The Labour Party’s new move against the takeover came as the 80-year-old Mr. Murdoch landed at an airport outside London to take direct control of the crisis that has enveloped his company from executives of News International, News Corporation’s London-based subsidiary.

Company officials said he went into immediate talks with his son James, News International’s chairman, and Rebekah Brooks, a former News of the World editor who is News International’s chief executive. The two have been the focus of much of the public outrage that has been directed at the Murdoch empire in Britain since the long-running phone-hacking scandal re-erupted last week.

Ed Miliband, the Labour leader, announced his intention to force a Commons vote on the takeover on a BBC Sunday morning talk show, saying that he regretted having to take the step but believed that Prime Minister David Cameron had left no other option to opponents of the bid with his refusal to take steps to impede the takeover. Mr. Cameron has said that his governing coalition of Conservatives and Liberal Democrats is bound by law to allow the regulatory process in the British Sky Broadcasting case, which has already moved toward approving the deal, to go forward without political intervention.

Under questioning by Andrew Marr, the BBC host, Mr. Miliband denied that he had “declared war on Rupert Murdoch” — who is already Britain’s most powerful media magnate, with a daunting political influence over decades that has led all governments in Britain, whether Labour or Conservative, to seek his favor.

The reluctance by politicians to anger powerful media barons was acknowledged with unusual candor on Friday by Mr. Cameron, who told a news conference that The News of the World scandal showed the importance of ending what he called the “cozy” relationship in Britain between the media, politicians and the police.

Mr. Miliband mixed no words in demanding that Mr. Cameron reverse course on the British Sky Broadcasting takeover and instruct the cabinet minister responsible, Jeremy Hunt, the culture secretary, to refer the bid to Britain’s competitions commission, which has the power to kill the bid by ruling that it would lead to excessive concentration of ownership in Britain’s media.

This spring, Mr. Hunt issued an initial ruling that would spare the bid from scrutiny by the commission, but delayed a final decision pending a mandatory delay to allow for public submissions. On Friday, Mr. Hunt announced that he had received 156,000 submissions and a collective protest with another 100,000 signatures.

Mr. Cameron, Mr. Miliband said, “has got to understand that when the public have seen the disgusting revelations that we have seen this week, the idea that this organization, which has engaged in these terrible practices, should be allowed to take over BSkyB, to get that 100 percent stake, without the criminal investigation having being completed and on the basis of assurances from that self-same organization — frankly, that just won’t wash with the public.”

The Cameron government, with a majority in the Commons and the power to set the debating agenda, could seek to block the Miliband move for a vote on the proposed takeover.
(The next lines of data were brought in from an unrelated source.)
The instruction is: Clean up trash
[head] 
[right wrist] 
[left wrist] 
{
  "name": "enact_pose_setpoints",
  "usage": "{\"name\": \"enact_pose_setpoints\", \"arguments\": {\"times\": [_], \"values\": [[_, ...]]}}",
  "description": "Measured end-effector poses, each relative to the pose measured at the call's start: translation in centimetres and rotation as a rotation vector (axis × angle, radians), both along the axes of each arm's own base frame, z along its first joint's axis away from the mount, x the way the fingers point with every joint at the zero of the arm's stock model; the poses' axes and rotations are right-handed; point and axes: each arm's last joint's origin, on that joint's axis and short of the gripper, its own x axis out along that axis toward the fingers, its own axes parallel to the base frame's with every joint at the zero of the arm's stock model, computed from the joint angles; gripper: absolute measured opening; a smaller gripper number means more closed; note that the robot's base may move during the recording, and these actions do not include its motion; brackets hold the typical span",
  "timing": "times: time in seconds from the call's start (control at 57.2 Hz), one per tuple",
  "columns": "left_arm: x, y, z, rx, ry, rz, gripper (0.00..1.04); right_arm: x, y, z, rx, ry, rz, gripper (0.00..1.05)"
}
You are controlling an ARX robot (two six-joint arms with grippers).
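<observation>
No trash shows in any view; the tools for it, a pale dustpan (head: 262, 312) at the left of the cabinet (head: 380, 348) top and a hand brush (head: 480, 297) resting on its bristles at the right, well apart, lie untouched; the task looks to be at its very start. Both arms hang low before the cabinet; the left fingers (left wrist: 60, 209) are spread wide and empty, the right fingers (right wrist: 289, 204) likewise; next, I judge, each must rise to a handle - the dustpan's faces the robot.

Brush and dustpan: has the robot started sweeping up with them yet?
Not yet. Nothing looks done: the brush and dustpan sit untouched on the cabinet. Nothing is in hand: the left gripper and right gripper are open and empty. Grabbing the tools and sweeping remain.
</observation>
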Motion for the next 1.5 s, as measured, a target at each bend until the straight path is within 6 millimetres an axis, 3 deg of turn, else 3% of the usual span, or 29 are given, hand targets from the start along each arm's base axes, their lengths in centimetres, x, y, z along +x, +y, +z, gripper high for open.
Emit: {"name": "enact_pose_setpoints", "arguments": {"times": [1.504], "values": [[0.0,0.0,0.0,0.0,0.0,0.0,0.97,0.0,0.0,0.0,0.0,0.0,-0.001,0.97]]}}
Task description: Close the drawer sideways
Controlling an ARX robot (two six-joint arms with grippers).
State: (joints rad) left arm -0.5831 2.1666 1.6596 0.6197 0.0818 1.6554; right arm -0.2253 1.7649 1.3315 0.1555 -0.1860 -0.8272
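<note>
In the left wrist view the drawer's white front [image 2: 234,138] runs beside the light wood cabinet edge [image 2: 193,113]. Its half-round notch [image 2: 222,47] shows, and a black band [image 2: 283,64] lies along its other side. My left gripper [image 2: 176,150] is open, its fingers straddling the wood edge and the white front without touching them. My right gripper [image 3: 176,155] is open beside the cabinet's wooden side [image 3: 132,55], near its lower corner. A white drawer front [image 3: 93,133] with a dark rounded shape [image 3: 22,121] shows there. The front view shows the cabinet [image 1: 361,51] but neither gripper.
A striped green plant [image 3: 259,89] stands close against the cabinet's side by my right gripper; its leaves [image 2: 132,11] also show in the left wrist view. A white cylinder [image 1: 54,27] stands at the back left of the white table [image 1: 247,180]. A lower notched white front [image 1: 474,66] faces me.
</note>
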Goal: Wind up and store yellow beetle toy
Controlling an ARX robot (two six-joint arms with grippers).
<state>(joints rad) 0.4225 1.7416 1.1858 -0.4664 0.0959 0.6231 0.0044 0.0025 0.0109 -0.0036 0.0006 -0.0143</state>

But with the phone-hacking scandal roiling the political landscape in Britain like no other event in years, blocking a vote would be a risky move by Mr. Cameron, who has demonstrated a keen sense of the public fury over the phone-hacking and the political price for failing to engage with it.

He has already approved plans for two public inquiries into the scandal: one into the hacking itself, and what the prime minister has called the “abysmal failure” of Scotland Yard to investigate it effectively over a five-year period until this year, and another into the “culture, practices and ethics” of British newspapers.

The prime minister’s calculations may be decisively influenced by his coalition partners, the Liberal Democrats, who have declared their own opposition to the takeover, at least until the criminal cases arising from the phone-hacking have been completed.

Nick Clegg, the Liberal Democrats’ leader, who is deputy prime minister, and Vince Cable, the Liberal Democrat who is business secretary in the Cameron cabinet, are said to have made their opposition to the bid known to Mr. Cameron in strong terms, and allowing it to go ahead would most likely add to the severe strains between the coalition partners on other issues that have raised doubts as to how long the coalition can survive.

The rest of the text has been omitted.